Saturday, November 22, 2008

Guiding Principles for Taxation - The Oregon Catalyst

Guiding Principles for Taxation - The Oregon Catalyst

• Simplicity – The tax code should be easy for the average citizen to understand, and it should minimize the cost of complying with the tax laws.
• Accountability – Tax systems should be accountable to citizens. Changes in tax policy should be highly publicized and open to public debate, not pushed through a legislative session without broad public input.
• Economic Neutrality – The tax system should exert minimal impact on the spending and business decisions of individuals and businesses.
• Equity and Fairness – Fairness means all taxpayers should be treated the same. The government should not use the tax system to pick winners and losers in society, or unfairly to shift the tax burden onto one class of citizens.

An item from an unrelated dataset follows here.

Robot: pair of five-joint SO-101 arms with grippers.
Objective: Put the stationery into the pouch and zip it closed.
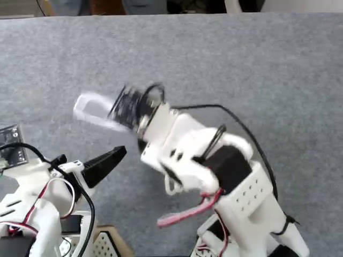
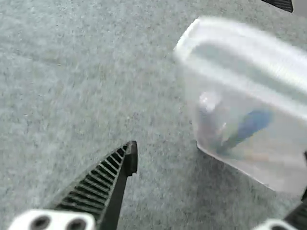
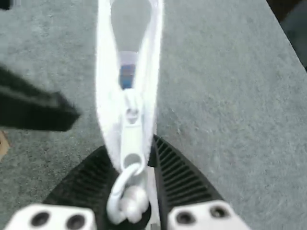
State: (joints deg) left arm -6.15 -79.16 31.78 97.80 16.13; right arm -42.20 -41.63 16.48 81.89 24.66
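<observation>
The clear pouch (image 1: 91, 111) with a white zipper hangs blurred over the grey mat, left of centre. My right gripper (image 1: 130, 108) is shut on one end of it. In the right wrist view the black fingers (image 3: 175, 172) pinch the pouch (image 3: 128, 57) just past the zipper slider (image 3: 130, 139); the zipper is open beyond the slider. A blue item (image 2: 249, 127) and other stationery lie inside the pouch (image 2: 244, 96). My left gripper (image 2: 216, 165) stands open just short of the pouch's side, its one finger (image 2: 112, 177) over bare mat.
The grey mat (image 1: 257, 64) covers the whole table, with its far edge (image 1: 171, 15) at the back. A pale wooden piece (image 1: 115, 241) sits by the left arm's base at the near edge. The left arm's dark finger (image 3: 36, 108) crosses the right wrist view.
</observation>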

The tax system should not be used to punish success or to “soak the rich.”
• Competitiveness – A low tax burden can help Oregon’s economic development by retaining and attracting productive business activity. Our revenue system should be responsive to competition from other states.
• Balance – An effective tax system should be broad-based, avoid special exemptions and utilize a low overall tax rate with few loopholes.
• Reliability – A stable tax system is better than an unstable one. Revenue sources that grow faster than the economy in good times, or sink faster in bad times, should be avoided.